Я был на финале Евро-2016 на «Стад де Франс» 10 июля 2016 года вместе с моим сыном и парой его друзей. Самой запоминающейся особенностью довольно суровой игры стало несмолкаемое, хорошо скоординированное, сложное пение пятнадцатитысячной толпы португальских фанатов, которые расположились за воротами слева от нашей трибуны во главе с демонстрирующими загорелые голые торсы парнями, бьющими в огромные барабаны. Они были компактной, красочной, единой силой, резко контрастирующей с явно превосходящими их по количеству французскими болельщиками, довольно неубедительно распевающими «Allez les Bleus!» («Синие, вперед!»).
Криштиану Роналду, получивший травму во время финального матча Евро-2016 с Португалией на «Стад де Франс». Dave Winter/Icon Sport via Getty Images
Еще одно яркое впечатление той игры – нашествие мотыльков, покрывших футбольное поле и проходы стадиона перед началом матча, они роились вокруг болельщиков (включая меня), когда те занимали свои места на трибунах. А позже у одного мотылька даже хватило наглости приземлиться на лицо сидевшему на траве Криштиану Роналду, который за пару мгновений до этого в третий раз получил травму колена.
Руководство стадиона из соображений безопасности решило оставить прожекторы на ночь перед игрой, опасаясь повторения терактов, которые произошли в Париже в ноябре 2015 года, начавшись именно на «Стад де Франс». Все это напоминало какой-то странный соревновательный танец между мотыльками и футболистами, каждый из которых дополнял очертания другого вдоль границы человека и насекомого.
Повторение связано с феноменом фестиваля, и Гадамер кое-что из этого очень любил, в частности древнегреческий театральный фестиваль – городской праздник Дионисии, который проходил в течение семи дней каждый март в Афинах, где ставились драмы (трагедии, комедии и сатировы драмы) и музыка звучала с большой помпой. Если бы вы спросили древнего афинянина по дороге на фестиваль, куда он направляется, тот он не ответил бы: «Я иду в театр», а сказал бы: «Я иду в мусику». «Мусика» означала сочетание слов и музыки.
Для фестиваля существенно важное значение имеет то, что он повторяется. Он маркирует время. Он соблюдает время. Он обеспечивает музыкальную форму во времени, определяя ритм года и смену времен года (Великие, или Городские, Дионисии – весной и Ленеи – зимой). Это, в свой черед, справедливо как для годового ритма футбольного сезона, который одновременно и прерывает, и объединяет недели, месяцы и времена года, так и для четырехлетнего цикла чемпионатов Европы и кубков мира (каждый болельщик знает, что годы без каких-либо крупных первенств полностью теряют смысл).
Речь не идет о том, что когда-то однажды был некий исходный фестиваль, годовщину которого мы просто-напросто празднуем.
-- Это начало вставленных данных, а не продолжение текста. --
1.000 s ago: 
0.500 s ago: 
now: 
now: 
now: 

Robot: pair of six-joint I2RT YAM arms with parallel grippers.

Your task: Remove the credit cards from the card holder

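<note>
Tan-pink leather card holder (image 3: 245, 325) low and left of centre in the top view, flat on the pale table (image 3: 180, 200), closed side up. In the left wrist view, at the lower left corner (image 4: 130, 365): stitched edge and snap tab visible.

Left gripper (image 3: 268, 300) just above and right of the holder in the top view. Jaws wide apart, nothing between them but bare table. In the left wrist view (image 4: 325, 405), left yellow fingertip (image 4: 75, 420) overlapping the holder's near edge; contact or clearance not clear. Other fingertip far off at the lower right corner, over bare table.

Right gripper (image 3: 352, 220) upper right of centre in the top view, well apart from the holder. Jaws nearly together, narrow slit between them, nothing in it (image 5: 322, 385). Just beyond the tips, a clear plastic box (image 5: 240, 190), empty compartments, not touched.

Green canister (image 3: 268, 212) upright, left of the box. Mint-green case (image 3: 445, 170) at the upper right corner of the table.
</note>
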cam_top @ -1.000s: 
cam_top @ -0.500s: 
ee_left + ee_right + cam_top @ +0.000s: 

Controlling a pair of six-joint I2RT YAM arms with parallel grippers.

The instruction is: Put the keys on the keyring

Скорее, суть фестиваля заключается в его систематическом повторении и бесконечном возвращении – он должен отмечаться с регулярностью и в точно обозначенное время. Кубок мира должен проводиться летом, а не зимой, как в случае надвигающейся пародии чемпионата мира в Катаре. Лично я бы хотел, чтобы Катар объявили государством-изгоем и отобрали у него право проведения этого турнира.
Давайте обратимся к зрителю. Если футбол – это игра, которая играется, и игроки должны раствориться в ней, тогда игра разыгрывается перед зрителями и для них. Не так ли? Для Гадамера природа зрителя определяется его присутствием. А именно: зритель должен присутствовать – там, в театре, в театроне . И это то значение, которое Гадамер приписывает теоросу , зрителю античного древнегреческого театра, сидящему на скамье в громадном зрительном зале, обычно вырубленном в естественном скалистом уклоне, как Театр Диониса в Афинах.
Теоросы участвуют в драме, находясь там и отдаваясь перформансу, спектаклю или игре. Это участие состоит в том, чтобы присутствовать на спектакле и внимательно следить за ходом действия, а не зевать по сторонам, откровенно скучая и мучась от происходящего. Это участие, которое требует некоего самозабвения: мы не следим за собой, мы смотрим на сцену и лишь подчас осознаем себя смотрящими пьесу здесь и сейчас.
Зритель сидит на расстоянии, которое Гадамер называет «абсолютной дистанцией», и находится как бы поодаль от игры – не вмешивается в нее, не вторгается на поле, срывая или останавливая действо. Эта дистанция избавляет зрителя от прямого участия в представлении. Это эстетическая дистанция, или лучше сказать – теоретическая дистанция, необходимая для того, чтобы смотреть и видеть пьесы и игры. Таким образом, зрители участвуют во всем этом, принимая теоретическую дистанцию от представленной практики или имитации действия – в формулировке Аристотеля: mimesis praxeos – мимесис праксис, то есть подражание действиям.